Eric Enge: Right. So, the right strategy to call attention to something is based on placement, not on flashing lights or colors.
Jakob Nielsen: Exactly, because those mechanisms have been destroyed by all this overly aggressive advertising, and it doesn't even work very well. The best ads on the web are the small, simple text boxes that Google and now many others have as well implemented, and they work partly because they are in fact quite simple and not obnoxious. The other reason they work of course is because they are search driven, so they are exactly what people are looking for.
Eric Enge: Right. Speaking of search I saw a recommendation in one of your posts that search boxes need to be 27 characters wide, as opposed to 28 characters or 26 characters.
Jakob Nielsen: That's right. The reason for that is that 27 is the number that will accommodate 90% of user queries. This is an average across all websites, and so the actual recommendation could be different for specific sites. So, the real recommendation is to do an analysis of your own search logs and see what things people are searching for on your website. The average recommendation across all websites would be 27 characters.
If you are a medical website for example, where the terminology tends to be longer words, very complicated, hard to spell words, then probably it would have to be a wider text box, because you want to accommodate this complex medical vocabulary that the patients or the doctor would have when they are searching. On the other hand, there might be other websites where people are mainly searching for very short and simple things in which case they could have a smaller box, but on average it would be 27 characters.

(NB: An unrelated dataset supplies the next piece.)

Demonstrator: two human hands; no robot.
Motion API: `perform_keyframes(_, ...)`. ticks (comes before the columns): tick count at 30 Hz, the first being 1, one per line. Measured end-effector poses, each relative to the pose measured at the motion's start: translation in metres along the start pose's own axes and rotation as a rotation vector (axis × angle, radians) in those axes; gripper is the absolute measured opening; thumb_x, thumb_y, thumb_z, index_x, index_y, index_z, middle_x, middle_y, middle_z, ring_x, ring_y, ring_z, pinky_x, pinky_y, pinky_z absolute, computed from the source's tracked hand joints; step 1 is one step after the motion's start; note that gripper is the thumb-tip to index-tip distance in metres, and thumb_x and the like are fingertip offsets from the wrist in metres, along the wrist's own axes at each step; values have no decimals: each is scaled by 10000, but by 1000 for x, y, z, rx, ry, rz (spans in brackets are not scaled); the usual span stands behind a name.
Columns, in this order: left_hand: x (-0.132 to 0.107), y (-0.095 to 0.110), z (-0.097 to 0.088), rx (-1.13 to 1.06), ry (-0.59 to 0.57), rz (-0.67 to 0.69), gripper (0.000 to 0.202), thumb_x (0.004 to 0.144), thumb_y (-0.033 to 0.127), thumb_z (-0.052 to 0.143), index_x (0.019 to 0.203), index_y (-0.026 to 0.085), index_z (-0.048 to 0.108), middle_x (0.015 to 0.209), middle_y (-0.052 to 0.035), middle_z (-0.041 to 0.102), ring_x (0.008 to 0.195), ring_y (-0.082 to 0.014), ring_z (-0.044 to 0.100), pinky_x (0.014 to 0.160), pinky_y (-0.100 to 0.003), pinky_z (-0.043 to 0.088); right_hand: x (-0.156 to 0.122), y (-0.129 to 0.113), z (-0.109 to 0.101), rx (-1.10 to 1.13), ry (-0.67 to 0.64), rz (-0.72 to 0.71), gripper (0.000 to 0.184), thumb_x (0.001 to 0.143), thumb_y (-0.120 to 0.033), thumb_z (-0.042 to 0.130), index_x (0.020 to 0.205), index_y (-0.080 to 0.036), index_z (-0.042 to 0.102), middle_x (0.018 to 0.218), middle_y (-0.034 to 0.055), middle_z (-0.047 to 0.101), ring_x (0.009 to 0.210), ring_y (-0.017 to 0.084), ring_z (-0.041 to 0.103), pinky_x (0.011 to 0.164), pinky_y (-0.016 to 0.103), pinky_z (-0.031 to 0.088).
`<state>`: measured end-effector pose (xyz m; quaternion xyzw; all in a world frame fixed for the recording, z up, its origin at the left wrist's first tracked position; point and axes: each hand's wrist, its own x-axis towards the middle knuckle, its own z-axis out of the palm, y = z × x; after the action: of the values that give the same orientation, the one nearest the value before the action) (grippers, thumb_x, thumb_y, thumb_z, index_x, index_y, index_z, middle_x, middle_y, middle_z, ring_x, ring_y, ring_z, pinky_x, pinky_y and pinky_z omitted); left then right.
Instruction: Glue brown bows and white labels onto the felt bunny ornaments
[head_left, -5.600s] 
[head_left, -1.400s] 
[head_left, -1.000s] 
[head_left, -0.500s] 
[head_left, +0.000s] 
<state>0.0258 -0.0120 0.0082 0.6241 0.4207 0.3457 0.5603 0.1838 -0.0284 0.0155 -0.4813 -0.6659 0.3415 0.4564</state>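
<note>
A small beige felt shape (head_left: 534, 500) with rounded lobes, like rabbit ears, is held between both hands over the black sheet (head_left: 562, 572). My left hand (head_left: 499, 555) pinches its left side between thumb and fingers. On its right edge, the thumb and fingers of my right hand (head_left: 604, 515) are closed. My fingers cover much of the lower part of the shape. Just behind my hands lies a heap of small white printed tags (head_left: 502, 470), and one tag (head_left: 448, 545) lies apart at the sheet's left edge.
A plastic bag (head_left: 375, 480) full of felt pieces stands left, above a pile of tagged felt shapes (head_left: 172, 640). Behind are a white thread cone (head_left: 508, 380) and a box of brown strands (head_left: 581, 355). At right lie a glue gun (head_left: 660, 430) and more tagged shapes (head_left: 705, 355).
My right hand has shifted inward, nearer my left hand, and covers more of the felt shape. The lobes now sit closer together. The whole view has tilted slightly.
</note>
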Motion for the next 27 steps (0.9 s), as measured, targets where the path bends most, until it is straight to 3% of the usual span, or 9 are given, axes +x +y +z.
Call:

Eric Enge: Right. The goal is to have roughly 90% of your web queries satisfied without the box having to scroll.
Jakob Nielsen: That's exactly right. You might say why not by 100%, but the reason it's not a 100% is that when you plot the curve of the length of these queries, it the length starts shooting up very drastically after 90%. There are always a few really long queries where people do a cut and paste of some large thing and they paste that into search box. You cannot accommodate these extremely long queries without scrolling, but you should accommodate most of them.
The reason for that is that if the search box is too narrow for people to actually type their query, then the probability of typos goes up tremendously, because people cannot see the entire query anymore and that leads to misspellings, and this leads to people not finding what they want, and lost sales.
The one exception to this general guideline would be for websites where search is the primary thing they do, which is to say if it were a search engine, then I would say make it even wider because then you would want to accommodate 95% of queries. This is in fact what you see when you go to any of the search engines since they have an even wider search box. But, that would just not be a proper recommendation for a business website because search would be a less important thing there, but if you have a specialized search page just for doing search, there you should have a wider search box.
Eric Enge: Right. What you are doing with this recommendation is you are just trying to put it in balance.
Jakob Nielsen: Exactly, all other things are a trade off, and so what I'm saying is 27 characters would be the search box on your homepage, and on your main content pages, because it's always a trade off between doing something else with that space. So, you can't make it as wide as you would, if you were Google, or as you even do yourself on let's say the advanced search page of your site. But, for the main pages 27 characters to start with, and then do your own analysis of your own data to refine it later.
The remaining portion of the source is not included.